In Amanda Hite’s music class, there’s always a lot of moving and shaking going on.

Stoney Creek and Pine Island elementary students dance, wave scarves, toss balls and play with fun instruments to the notes and rhythms of classical composers. To Hite, music is a full-body, hands-on experience.

She brings the “Wall of Dead Guys” hanging in her room — pictures of “guys” like Mozart, Beethoven and Bach — back to life with pizazz and energy.

“They love it,” Hite said of her students. “They ask, ‘Are we going to do Mozart today?'” She noted studying classical composers in her class involves choreographing a dance to the A, B and C notes– a different action per note– to famous music.

Things like tennis balls can help children understand music using more than just their ears, she added.

“They’ll create rhythm, like something everybody knows, ‘Duh duh duh DUH,'” she said, stressing those four famous notes from Beethoven’s Fifth Symphony. “They will have to use the tennis ball to somehow replicate that pattern of music.

“When they have something in their hands, it’s more tactile. It appeals to more styles of learning. Having instruments, having something in their hands, is exciting and it brings the music to life.”
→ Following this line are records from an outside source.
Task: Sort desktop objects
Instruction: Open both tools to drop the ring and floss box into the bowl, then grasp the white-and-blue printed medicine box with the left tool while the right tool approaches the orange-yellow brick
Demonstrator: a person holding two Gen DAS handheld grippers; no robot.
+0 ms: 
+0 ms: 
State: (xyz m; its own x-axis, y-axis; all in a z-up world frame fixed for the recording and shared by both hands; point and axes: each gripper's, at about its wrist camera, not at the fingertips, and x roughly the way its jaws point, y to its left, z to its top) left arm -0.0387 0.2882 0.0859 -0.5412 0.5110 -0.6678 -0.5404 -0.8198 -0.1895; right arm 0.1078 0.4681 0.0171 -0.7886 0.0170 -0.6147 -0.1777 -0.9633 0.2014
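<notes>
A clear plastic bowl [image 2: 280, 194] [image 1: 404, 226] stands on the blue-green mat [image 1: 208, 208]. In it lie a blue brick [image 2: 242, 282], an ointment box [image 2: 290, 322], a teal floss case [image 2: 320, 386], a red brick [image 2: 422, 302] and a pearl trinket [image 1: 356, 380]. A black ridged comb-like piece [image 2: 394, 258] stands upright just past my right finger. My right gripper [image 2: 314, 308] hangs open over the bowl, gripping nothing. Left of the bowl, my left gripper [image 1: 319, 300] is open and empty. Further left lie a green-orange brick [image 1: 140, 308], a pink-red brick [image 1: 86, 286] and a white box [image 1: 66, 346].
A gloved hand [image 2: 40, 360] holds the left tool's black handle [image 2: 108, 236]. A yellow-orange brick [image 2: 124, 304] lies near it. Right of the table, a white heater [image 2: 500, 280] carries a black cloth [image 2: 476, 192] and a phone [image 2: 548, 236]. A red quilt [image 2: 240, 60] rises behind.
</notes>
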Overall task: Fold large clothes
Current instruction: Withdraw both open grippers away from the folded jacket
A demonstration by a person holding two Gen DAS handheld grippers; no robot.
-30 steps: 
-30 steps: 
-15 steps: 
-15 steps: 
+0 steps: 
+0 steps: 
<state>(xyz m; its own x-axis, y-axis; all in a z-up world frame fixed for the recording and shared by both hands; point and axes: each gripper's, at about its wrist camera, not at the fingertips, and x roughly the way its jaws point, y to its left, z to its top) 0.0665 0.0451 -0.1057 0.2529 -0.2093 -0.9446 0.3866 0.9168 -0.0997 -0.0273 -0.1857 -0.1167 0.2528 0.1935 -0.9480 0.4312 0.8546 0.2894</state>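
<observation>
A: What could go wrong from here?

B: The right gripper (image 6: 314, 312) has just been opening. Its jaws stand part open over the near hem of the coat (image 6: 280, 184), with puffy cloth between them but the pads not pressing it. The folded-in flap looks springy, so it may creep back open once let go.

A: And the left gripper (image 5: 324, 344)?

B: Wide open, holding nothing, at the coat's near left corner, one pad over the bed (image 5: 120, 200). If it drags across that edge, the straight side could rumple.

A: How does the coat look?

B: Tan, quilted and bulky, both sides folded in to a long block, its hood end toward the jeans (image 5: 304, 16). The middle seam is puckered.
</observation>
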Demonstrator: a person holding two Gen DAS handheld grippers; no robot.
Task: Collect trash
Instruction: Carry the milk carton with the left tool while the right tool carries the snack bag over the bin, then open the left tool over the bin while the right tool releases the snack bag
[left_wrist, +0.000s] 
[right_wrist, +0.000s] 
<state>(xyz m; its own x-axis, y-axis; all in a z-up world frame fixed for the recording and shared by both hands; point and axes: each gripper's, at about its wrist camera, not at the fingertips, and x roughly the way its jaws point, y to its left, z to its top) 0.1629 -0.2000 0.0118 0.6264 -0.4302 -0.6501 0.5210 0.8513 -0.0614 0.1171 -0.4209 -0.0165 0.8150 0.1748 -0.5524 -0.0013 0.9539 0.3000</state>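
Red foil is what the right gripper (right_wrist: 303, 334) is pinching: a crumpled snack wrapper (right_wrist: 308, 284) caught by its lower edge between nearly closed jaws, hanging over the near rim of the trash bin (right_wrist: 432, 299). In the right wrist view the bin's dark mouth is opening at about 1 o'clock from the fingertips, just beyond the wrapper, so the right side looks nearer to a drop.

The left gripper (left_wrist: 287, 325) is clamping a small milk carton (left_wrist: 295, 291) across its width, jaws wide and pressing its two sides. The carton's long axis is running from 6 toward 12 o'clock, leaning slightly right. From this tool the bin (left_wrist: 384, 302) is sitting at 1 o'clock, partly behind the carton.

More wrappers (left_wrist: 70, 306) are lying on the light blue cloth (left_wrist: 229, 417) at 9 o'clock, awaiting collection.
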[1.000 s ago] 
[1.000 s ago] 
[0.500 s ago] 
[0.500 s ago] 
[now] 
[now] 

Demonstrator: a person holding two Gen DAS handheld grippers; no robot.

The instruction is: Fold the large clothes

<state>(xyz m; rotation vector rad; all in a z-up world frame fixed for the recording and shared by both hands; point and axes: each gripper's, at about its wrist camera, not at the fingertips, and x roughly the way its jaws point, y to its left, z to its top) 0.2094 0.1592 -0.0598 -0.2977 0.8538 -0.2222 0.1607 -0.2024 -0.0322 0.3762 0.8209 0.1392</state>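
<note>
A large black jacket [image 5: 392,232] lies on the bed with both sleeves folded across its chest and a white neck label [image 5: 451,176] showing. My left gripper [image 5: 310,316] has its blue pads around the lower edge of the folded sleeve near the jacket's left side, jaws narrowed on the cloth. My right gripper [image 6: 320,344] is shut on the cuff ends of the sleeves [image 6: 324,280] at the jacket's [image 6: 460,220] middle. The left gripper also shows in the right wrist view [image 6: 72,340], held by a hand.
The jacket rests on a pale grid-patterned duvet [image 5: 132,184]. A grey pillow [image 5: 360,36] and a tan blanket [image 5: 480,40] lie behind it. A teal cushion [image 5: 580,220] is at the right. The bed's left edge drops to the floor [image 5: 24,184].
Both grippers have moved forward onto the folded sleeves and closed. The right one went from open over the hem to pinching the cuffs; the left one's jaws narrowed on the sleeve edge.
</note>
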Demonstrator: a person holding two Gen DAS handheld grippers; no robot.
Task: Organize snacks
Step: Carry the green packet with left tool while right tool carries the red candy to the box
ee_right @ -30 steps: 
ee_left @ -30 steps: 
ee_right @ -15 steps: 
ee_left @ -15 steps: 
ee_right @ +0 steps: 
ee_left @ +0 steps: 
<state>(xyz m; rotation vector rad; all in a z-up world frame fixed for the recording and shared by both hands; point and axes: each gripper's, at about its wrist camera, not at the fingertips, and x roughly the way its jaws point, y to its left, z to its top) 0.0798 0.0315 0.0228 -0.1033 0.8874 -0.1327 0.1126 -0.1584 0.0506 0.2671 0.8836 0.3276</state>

Student Julianna Tiensivu agrees. “What I like about music class and Mrs. Hite is we do a lot of fun stuff and dancing,” she said. “She’s always been my favorite music teacher.”Comstock Park Elementary School music teacher Amanda Hite teaches her students piano

Enthusiasm behind the Songs

Hite, who has taught at Comstock Park for 12 years, shares her time between Stoney Creek and Pine Island schools. She teaches kindergarten through fifth-grade students not only about music, but to love music.

She’s made a big effort to turn her classroom into a concert/dance floor/music medley of sorts. The space didn’t come stocked with instruments. Now there are keyboards, drums and percussion instruments from “boom-whackers” to bells, shakers and guiros, a type of Latin American percussion instrument.

“When I first got handed the keys at Stoney Creek, I looked and I thought, ‘Oh my goodness,'” Hite recalled. “I had like five CDs and some rusty jingle bells. I thought, ‘This doesn’t look exciting.’ I want the kids to walk in and be excited and looking forward to class, saying, ‘I wonder what we are going to use today.'”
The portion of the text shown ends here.